Activity
Word for word, write out all of the entries that follow.

Data records
* * * * * * * * *
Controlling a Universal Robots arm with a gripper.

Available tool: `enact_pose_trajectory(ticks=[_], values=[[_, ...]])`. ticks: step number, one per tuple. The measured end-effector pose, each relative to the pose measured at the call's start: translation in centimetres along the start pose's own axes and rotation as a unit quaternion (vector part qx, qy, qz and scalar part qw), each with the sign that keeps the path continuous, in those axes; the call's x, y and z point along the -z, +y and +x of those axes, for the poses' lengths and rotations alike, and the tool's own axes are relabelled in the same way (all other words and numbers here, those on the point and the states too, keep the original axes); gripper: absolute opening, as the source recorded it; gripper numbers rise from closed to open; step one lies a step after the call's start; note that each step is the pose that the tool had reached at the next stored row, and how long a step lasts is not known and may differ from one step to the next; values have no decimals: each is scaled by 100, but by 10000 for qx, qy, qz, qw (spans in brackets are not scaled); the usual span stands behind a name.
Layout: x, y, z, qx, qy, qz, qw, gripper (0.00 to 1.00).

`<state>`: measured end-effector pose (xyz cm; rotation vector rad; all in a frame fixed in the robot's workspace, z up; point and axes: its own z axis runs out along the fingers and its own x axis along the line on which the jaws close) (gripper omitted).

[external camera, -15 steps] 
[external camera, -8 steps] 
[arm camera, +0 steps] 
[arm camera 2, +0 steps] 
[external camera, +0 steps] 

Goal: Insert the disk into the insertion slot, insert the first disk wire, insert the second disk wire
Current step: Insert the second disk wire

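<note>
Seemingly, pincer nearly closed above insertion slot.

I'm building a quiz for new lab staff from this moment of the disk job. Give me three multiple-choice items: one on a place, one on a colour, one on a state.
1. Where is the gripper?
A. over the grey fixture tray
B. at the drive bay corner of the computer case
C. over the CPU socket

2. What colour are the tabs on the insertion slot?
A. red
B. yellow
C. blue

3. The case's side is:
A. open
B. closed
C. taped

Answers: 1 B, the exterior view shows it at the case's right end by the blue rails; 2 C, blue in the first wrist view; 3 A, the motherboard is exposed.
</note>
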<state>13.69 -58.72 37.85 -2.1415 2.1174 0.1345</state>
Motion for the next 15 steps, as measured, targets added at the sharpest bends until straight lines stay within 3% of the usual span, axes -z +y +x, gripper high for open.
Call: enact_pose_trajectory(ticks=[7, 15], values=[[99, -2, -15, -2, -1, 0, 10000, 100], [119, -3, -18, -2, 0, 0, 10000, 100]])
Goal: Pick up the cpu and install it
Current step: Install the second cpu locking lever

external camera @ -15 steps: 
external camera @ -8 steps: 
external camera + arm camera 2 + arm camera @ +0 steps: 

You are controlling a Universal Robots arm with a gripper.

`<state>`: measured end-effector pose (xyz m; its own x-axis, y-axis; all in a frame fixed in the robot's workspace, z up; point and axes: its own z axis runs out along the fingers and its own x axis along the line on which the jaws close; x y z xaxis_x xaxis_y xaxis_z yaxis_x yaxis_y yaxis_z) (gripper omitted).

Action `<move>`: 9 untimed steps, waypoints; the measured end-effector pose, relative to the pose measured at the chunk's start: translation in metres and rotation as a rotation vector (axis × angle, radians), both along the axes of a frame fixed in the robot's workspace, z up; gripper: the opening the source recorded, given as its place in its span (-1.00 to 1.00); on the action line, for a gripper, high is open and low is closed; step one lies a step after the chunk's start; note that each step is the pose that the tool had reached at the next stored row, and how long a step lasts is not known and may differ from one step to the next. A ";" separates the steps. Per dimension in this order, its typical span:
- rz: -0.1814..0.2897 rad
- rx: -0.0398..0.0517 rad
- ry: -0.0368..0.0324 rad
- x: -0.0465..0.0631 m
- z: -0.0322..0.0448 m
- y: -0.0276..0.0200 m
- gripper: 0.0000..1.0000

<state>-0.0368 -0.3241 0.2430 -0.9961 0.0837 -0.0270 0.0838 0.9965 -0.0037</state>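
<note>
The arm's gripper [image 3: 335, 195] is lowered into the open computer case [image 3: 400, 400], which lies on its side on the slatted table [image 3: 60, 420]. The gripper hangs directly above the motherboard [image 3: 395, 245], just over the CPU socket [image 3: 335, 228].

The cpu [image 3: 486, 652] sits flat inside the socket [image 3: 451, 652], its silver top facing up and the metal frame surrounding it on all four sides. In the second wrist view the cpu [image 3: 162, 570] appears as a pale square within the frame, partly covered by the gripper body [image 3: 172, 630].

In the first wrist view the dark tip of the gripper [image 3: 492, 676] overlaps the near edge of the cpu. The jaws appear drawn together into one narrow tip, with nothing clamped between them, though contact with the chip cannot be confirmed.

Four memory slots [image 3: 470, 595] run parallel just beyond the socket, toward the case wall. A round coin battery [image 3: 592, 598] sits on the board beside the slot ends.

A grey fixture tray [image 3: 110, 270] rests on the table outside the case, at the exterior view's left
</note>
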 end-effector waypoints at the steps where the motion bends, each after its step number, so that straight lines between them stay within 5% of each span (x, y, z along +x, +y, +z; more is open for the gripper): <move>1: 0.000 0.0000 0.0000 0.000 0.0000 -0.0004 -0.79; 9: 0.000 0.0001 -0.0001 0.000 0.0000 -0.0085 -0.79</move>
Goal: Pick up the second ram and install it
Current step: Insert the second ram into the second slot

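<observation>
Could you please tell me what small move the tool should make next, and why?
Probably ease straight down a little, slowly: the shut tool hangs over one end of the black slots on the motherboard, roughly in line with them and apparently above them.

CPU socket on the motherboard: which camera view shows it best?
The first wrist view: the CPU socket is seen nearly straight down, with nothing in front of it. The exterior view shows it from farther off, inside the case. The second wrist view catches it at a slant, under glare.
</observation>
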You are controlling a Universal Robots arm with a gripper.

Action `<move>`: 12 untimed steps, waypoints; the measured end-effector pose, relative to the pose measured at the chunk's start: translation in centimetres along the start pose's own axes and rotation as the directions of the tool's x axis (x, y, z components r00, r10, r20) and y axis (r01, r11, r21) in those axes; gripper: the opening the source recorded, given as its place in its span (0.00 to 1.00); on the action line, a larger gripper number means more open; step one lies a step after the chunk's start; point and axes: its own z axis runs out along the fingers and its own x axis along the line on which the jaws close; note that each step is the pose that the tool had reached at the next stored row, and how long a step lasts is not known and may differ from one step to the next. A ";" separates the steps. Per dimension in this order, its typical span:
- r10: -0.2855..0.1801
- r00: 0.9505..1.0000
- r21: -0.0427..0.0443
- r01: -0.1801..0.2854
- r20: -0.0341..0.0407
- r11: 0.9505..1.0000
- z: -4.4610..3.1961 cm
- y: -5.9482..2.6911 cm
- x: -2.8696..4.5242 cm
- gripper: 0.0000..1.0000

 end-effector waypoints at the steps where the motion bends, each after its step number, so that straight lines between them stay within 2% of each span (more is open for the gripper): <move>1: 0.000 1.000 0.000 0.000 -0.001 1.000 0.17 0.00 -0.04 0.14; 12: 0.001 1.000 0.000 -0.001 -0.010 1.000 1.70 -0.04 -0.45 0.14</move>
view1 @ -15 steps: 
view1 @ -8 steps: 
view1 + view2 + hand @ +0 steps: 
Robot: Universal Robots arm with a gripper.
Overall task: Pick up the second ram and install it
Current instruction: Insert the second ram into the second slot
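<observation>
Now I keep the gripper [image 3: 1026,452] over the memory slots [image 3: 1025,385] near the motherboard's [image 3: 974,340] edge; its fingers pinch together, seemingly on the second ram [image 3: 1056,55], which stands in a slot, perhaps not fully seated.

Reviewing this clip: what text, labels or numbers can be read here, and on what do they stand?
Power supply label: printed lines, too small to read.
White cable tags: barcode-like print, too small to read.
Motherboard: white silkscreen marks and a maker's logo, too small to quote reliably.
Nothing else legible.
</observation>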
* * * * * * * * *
The completed task
Controlling a Universal Robots arm with a gripper.

Available tool: `enact_pose_trajectory(ticks=[_], values=[[_, ...]])`. ticks: step number, one per tuple. The measured end-effector pose, each relative to the pose measured at the call's start: translation in centimetres along the start pose's own axes and rotation as a unit quaternion (vector part qx, qy, qz and scalar part qw), each with the sign that keeps the path continuous, in those axes; the call's x, y and z point along the -z, +y and +x of those axes, for the poses' lengths and rotations alike, and the tool's own axes are relabelled in the same way (all other words and numbers here, those on the point and the states too, keep the original axes); gripper: absolute opening, as the source recorded it; gripper numbers rise from closed to open; step one lies a step after the call's start; note that each step is the pose that the tool had reached at the next stored row, and how long a step lasts is not known and may differ from one step to the next; values have no decimals: each is scaled by 100, but by 10000 for qx, qy, qz, qw (spans in brackets are not scaled); the usual span stands behind a name.
Layout: x, y, z, qx, qy, qz, qw, gripper (0.00 to 1.00).

`<state>`: measured end-effector pose (xyz cm; rotation vector rad; all in a frame fixed in the robot's workspace, z up; point and axes: its own z axis runs out along the fingers and its own x axis along the line on which the jaws close) (gripper omitted).

[external camera, -15 steps] 
[external camera, -8 steps] 
[arm camera, +0 steps] 
[arm camera 2, +0 steps] 
[external camera, +0 steps] 

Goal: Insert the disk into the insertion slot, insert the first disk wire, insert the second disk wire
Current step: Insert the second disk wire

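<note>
Seemingly, pincer nearly closed above insertion slot.

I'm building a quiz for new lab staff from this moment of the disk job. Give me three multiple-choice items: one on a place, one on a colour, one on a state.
1. Where is the gripper?
A. over the grey fixture tray
B. at the drive bay corner of the computer case
C. over the CPU socket

2. What colour are the tabs on the insertion slot?
A. red
B. yellow
C. blue

3. The case's side is:
A. open
B. closed
C. taped

Answers: 1 B, the exterior view shows it at the case's right end by the blue rails; 2 C, blue in the first wrist view; 3 A, the motherboard is exposed.
</note>
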<state>13.69 -58.72 37.85 -2.1415 2.1174 0.1345</state>
Motion for the next 15 steps, as measured, targets added at the sharpest bends until straight lines stay within 3% of the usual span, axes -z +y +x, gripper high for open.
Call: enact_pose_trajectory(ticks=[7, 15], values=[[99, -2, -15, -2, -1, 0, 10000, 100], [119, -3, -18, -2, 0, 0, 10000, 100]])
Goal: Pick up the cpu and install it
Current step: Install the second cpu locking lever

external camera @ -15 steps: 
external camera @ -8 steps: 
external camera + arm camera 2 + arm camera @ +0 steps: 

You are controlling a Universal Robots arm with a gripper.

`<state>`: measured end-effector pose (xyz m; its own x-axis, y-axis; all in a frame fixed in the robot's workspace, z up; point and axes: its own z axis runs out along the fingers and its own x axis along the line on which the jaws close; x y z xaxis_x xaxis_y xaxis_z yaxis_x yaxis_y yaxis_z) (gripper omitted).

Action `<move>`: 9 untimed steps, waypoints; the measured end-effector pose, relative to the pose measured at the chunk's start: translation in metres and rotation as a rotation vector (axis × angle, radians), both along the axes of a frame fixed in the robot's workspace, z up; gripper: the opening the source recorded, given as its place in its span (-1.00 to 1.00); on the action line, for a gripper, high is open and low is closed; step one lies a step after the chunk's start; note that each step is the pose that the tool had reached at the next stored row, and how long a step lasts is not known and may differ from one step to the next. A ";" separates the steps. Per dimension in this order, its typical span:
- rz: -0.1814..0.2897 rad
- rx: -0.0398..0.0517 rad
- ry: -0.0368..0.0324 rad
- x: -0.0465..0.0631 m
- z: -0.0322..0.0448 m
- y: -0.0276..0.0200 m
- gripper: 0.0000..1.0000

<state>-0.0368 -0.3241 0.2430 -0.9961 0.0837 -0.0270 0.0838 0.9965 -0.0037</state>
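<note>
The arm's gripper [image 3: 335, 195] is lowered into the open computer case [image 3: 400, 400], which lies on its side on the slatted table [image 3: 60, 420]. The gripper hangs directly above the motherboard [image 3: 395, 245], just over the CPU socket [image 3: 335, 228].

The cpu [image 3: 486, 652] sits flat inside the socket [image 3: 451, 652], its silver top facing up and the metal frame surrounding it on all four sides. In the second wrist view the cpu [image 3: 162, 570] appears as a pale square within the frame, partly covered by the gripper body [image 3: 172, 630].

In the first wrist view the dark tip of the gripper [image 3: 492, 676] overlaps the near edge of the cpu. The jaws appear drawn together into one narrow tip, with nothing clamped between them, though contact with the chip cannot be confirmed.

Four memory slots [image 3: 470, 595] run parallel just beyond the socket, toward the case wall. A round coin battery [image 3: 592, 598] sits on the board beside the slot ends.

A grey fixture tray [image 3: 110, 270] rests on the table outside the case, at the exterior view's left
</note>
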 end-effector waypoints at the steps where the motion bends, each after its step number, so that straight lines between them stay within 5% of each span (x, y, z along +x, +y, +z; more is open for the gripper): <move>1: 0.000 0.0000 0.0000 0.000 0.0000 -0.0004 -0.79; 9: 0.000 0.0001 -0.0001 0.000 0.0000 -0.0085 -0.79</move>
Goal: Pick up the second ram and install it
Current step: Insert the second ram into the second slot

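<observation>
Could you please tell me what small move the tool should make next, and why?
Probably ease straight down a little, slowly: the shut tool hangs over one end of the black slots on the motherboard, roughly in line with them and apparently above them.

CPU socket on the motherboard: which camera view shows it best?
The first wrist view: the CPU socket is seen nearly straight down, with nothing in front of it. The exterior view shows it from farther off, inside the case. The second wrist view catches it at a slant, under glare.
</observation>
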You are controlling a Universal Robots arm with a gripper.

Action `<move>`: 12 untimed steps, waypoints; the measured end-effector pose, relative to the pose measured at the chunk's start: translation in centimetres along the start pose's own axes and rotation as the directions of the tool's x axis (x, y, z components r00, r10, r20) and y axis (r01, r11, r21) in those axes; gripper: the opening the source recorded, given as its place in its span (0.00 to 1.00); on the action line, a larger gripper number means more open; step one lies a step after the chunk's start; point and axes: its own z axis runs out along the fingers and its own x axis along the line on which the jaws close; note that each step is the pose that the tool had reached at the next stored row, and how long a step lasts is not known and may differ from one step to the next. A ";" separates the steps. Per dimension in this order, its typical span:
- r10: -0.2855..0.1801
- r00: 0.9505..1.0000
- r21: -0.0427..0.0443
- r01: -0.1801..0.2854
- r20: -0.0341..0.0407
- r11: 0.9505..1.0000
- z: -4.4610..3.1961 cm
- y: -5.9482..2.6911 cm
- x: -2.8696..4.5242 cm
- gripper: 0.0000..1.0000

 end-effector waypoints at the steps where the motion bends, each after its step number, so that straight lines between them stay within 2% of each span (more is open for the gripper): <move>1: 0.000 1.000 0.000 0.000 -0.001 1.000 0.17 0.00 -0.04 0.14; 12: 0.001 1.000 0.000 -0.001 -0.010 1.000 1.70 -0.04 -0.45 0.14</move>
view1 @ -15 steps: 
view1 @ -8 steps: 
view1 + view2 + hand @ +0 steps: 
Robot: Universal Robots arm with a gripper.
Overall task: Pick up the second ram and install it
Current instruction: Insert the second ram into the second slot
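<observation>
Now I keep the gripper [image 3: 1026,452] over the memory slots [image 3: 1025,385] near the motherboard's [image 3: 974,340] edge; its fingers pinch together, seemingly on the second ram [image 3: 1056,55], which stands in a slot, perhaps not fully seated.

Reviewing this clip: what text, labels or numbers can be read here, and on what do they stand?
Power supply label: printed lines, too small to read.
White cable tags: barcode-like print, too small to read.
Motherboard: white silkscreen marks and a maker's logo, too small to quote reliably.
Nothing else legible.
</observation>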

No further response is required.